A situação política nacional é um enorme episódio dos “Simpsons”. Onde o tempo passa mas os personagens continuam iguais. Desde o primeiro episódio da série, em 1989, até hoje, Homer trabalha na mesma central nuclear e Bart e Maggie não mudaram. No mundo sucedem-se os acontecimentos, mas os personagens são como o Dorian Gray criado por Oscar Wilde: nunca envelhecem. Da mesma forma os candidatos que se remexem ao sabor do vento nestas legislativas nem sequer arriscam. Lembremos que em 1997 foi colocado à venda o primeiro livro da série de Harry Potter, um mês antes de Tony Blair entrar no nº10 de Downing Street. Blair e Potter tinham semelhanças: tinham ganho reconhecimento pelo charme e novidade. Contra todos os bruxos do mundo (Voldemort, no caso de Potter, Bin Laden no caso de Blair), eles queriam pôr em causa a busca da imortalidade dos seus inimigos. Blair herdava a nação de Thatcher e quando ganhou o poder no Labour em 1994 era considerado um inocente. Ganhou a alcunha de Bambi. Mas depressa foi considerado um Estaline. “Da Disneylândia à ditadura em apenas 12 meses. Não sei qual prefiro”, diria mais tarde o então primeiro-ministro.

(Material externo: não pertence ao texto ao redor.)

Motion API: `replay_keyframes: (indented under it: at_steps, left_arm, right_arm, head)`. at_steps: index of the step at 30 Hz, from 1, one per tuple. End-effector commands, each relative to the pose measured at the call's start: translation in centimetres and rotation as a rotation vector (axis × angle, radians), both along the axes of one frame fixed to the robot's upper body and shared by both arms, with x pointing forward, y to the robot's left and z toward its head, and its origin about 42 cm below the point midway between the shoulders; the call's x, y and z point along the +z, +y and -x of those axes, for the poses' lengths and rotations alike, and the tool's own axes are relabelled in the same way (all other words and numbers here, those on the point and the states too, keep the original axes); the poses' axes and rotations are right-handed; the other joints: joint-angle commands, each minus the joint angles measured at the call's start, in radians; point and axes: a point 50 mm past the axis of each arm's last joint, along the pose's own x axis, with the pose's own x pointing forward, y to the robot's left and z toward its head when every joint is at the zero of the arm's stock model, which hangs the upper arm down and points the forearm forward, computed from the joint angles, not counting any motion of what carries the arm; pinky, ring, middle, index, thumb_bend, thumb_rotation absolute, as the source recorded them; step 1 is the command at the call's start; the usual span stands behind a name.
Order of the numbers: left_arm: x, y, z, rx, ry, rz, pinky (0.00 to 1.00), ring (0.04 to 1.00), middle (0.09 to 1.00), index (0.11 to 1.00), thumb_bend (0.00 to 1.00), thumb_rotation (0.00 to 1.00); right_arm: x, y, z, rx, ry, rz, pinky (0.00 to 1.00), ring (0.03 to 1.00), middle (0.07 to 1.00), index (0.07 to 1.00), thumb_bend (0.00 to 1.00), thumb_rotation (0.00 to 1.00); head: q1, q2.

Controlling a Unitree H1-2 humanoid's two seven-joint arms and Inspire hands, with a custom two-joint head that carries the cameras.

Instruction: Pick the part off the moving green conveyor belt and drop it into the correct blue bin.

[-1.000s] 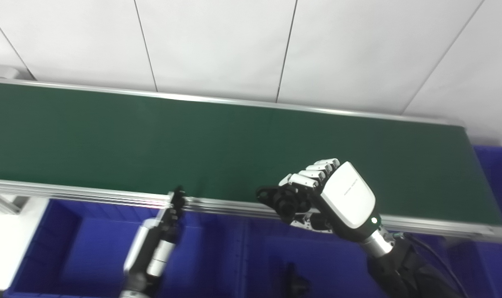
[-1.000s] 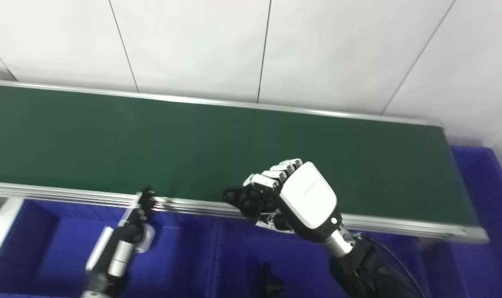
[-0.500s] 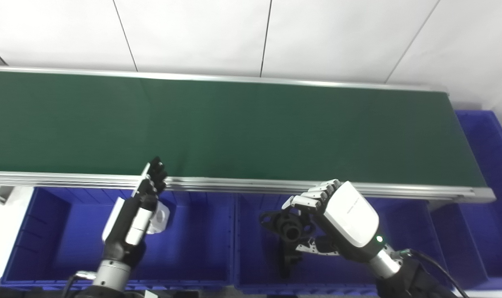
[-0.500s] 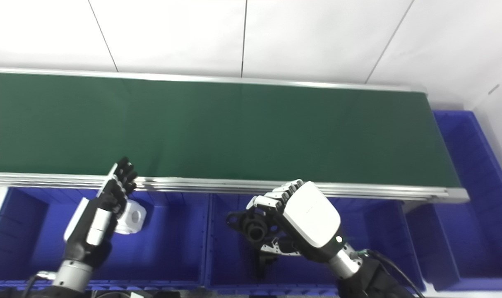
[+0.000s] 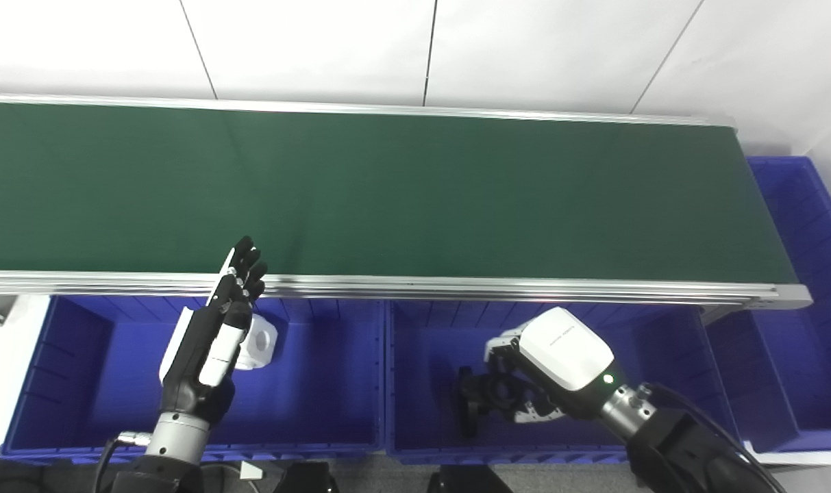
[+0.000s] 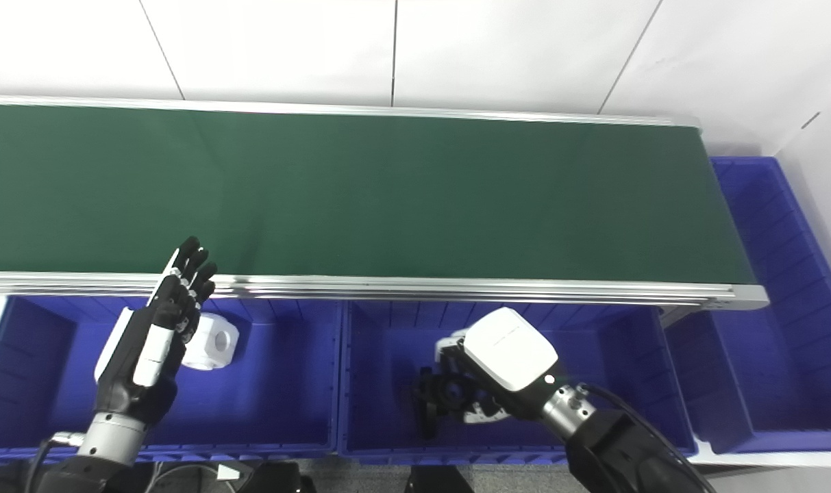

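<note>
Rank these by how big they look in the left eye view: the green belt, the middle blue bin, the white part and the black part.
1. green belt
2. middle blue bin
3. white part and black part: look alike, both partly hidden by hands, so unranked.

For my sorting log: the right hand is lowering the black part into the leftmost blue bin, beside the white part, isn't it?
Not quite: the right hand lowers the black part into the middle blue bin; the left eye view shows the white part one bin over.

wall (image 5: 319,48): white panels, dark seams | floor (image 6: 360,479): grey strip below bins
</note>
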Motion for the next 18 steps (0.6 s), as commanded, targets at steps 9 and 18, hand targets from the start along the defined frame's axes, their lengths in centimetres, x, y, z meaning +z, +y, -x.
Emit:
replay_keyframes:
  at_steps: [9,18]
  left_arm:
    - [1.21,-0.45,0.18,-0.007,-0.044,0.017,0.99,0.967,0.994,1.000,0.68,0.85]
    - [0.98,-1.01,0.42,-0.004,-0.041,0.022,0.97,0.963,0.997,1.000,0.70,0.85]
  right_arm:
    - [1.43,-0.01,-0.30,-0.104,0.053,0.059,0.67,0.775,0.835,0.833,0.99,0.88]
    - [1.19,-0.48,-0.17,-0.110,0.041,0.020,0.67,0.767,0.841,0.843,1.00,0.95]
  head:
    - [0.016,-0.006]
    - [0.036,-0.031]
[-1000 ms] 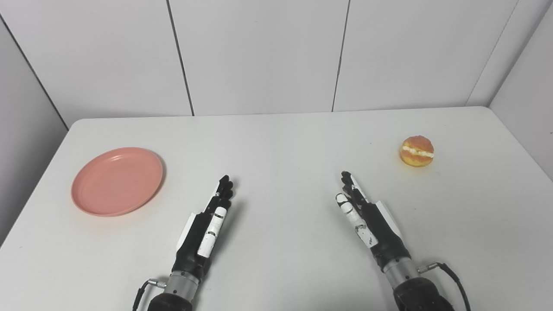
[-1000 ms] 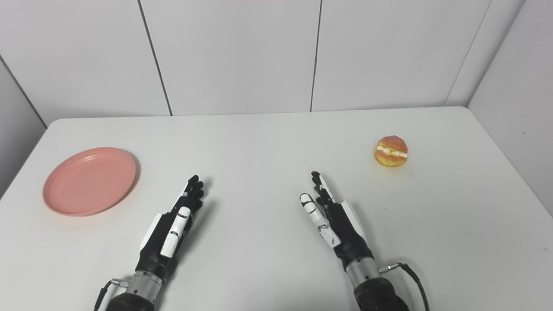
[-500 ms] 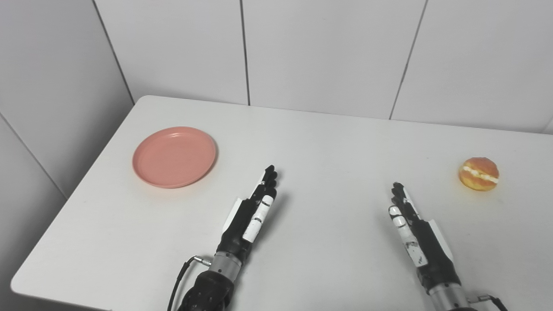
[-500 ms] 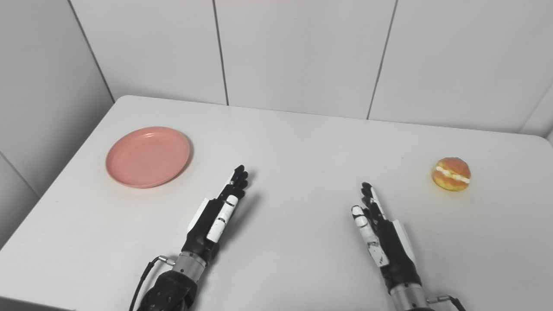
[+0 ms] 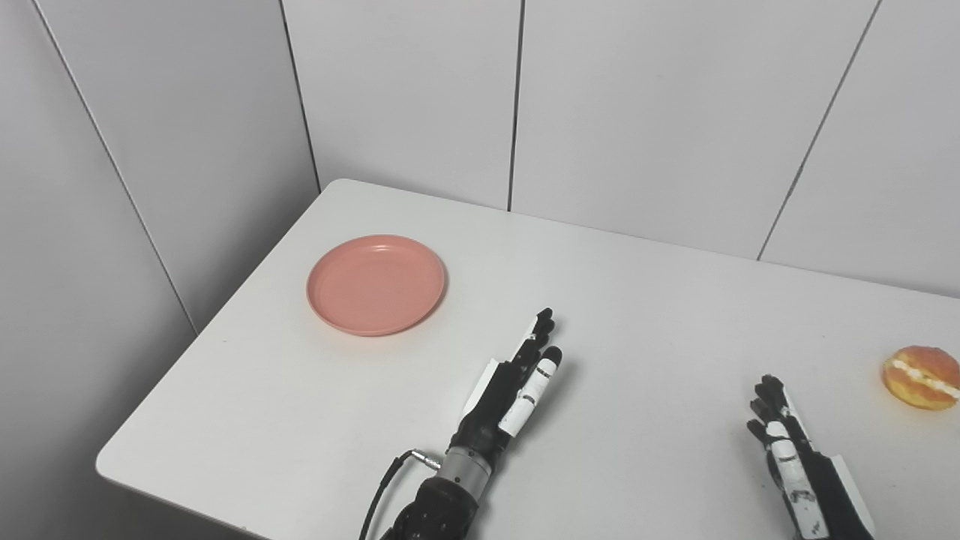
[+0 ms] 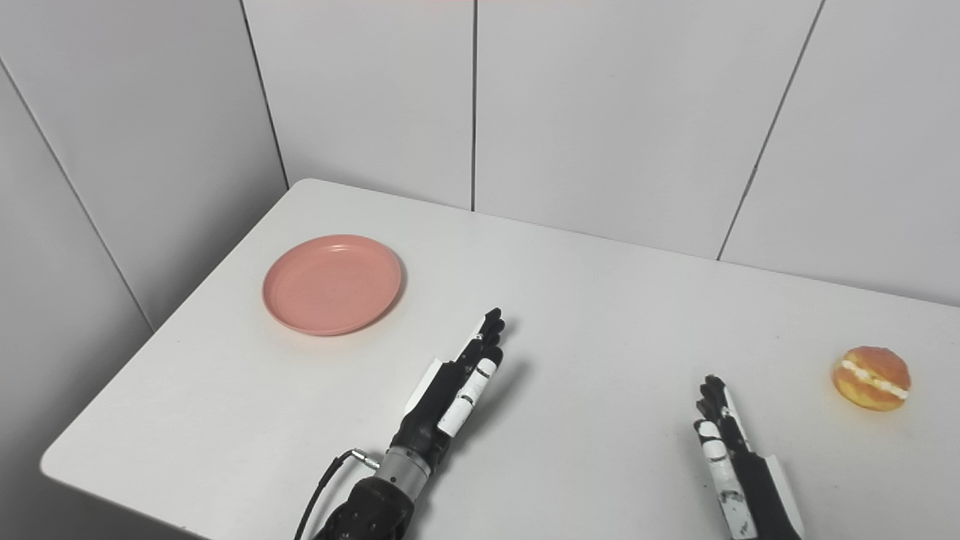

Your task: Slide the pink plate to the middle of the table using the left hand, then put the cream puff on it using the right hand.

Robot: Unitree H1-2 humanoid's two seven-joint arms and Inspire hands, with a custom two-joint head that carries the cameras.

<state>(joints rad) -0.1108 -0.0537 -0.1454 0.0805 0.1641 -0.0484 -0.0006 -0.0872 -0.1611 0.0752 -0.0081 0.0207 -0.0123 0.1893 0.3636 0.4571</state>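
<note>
Left robot hand (image 5: 516,382): flat and extended over the table (image 5: 645,315), fingers (image 5: 541,330) straight, close side by side, pointing away from the robot and a little toward the right. Thumb lies alongside. Holds nothing; open. Dark shadow directly beside it on the table surface; whether it rests on the table or hangs just above cannot be told. Wrist and a black cable (image 5: 379,487) visible at the bottom edge.

Right robot hand (image 6: 731,457): low in the lower right, partly cut off by the bottom edge. Fingers stretched forward, slightly spread, empty; also open.

The 2 robot hands are well apart, with bare table between them.

Pink plate (image 5: 376,284): round, shallow, upright, nothing on it. Sits on the left part of the table, near the left edge and toward the far corner. It is beyond and to the left of the left robot hand, clearly apart from the fingertips.

Cream puff (image 6: 871,378): golden-brown, with a white cream band across its middle. Sits on the table at the far right, ahead and to the right of the right robot hand, not touching it. Well apart from the pink plate.

Surroundings: white table, pale grey panelled walls (image 5: 637,112) with dark vertical seams behind and at the left.
</note>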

Harry Potter queria servir o mundo dos mágicos contra o dos tenebrosos bruxos. Blair tentava seduzir: “nós somos os servos, eles – os eleitores – são agora os mestres”. Mas Blair mostrou quão ténue era (e é) a linha divisória entre os conservadores e os trabalhistas, numa época em que as ideologias eram dinamitadas pela economia de mercado e pela globalização. Mas, no início, Potter e Blair queriam derrubar as estátuas da previsibilidade. Mas hoje o que propõem os nossos políticos? A previsibilidade do costume.»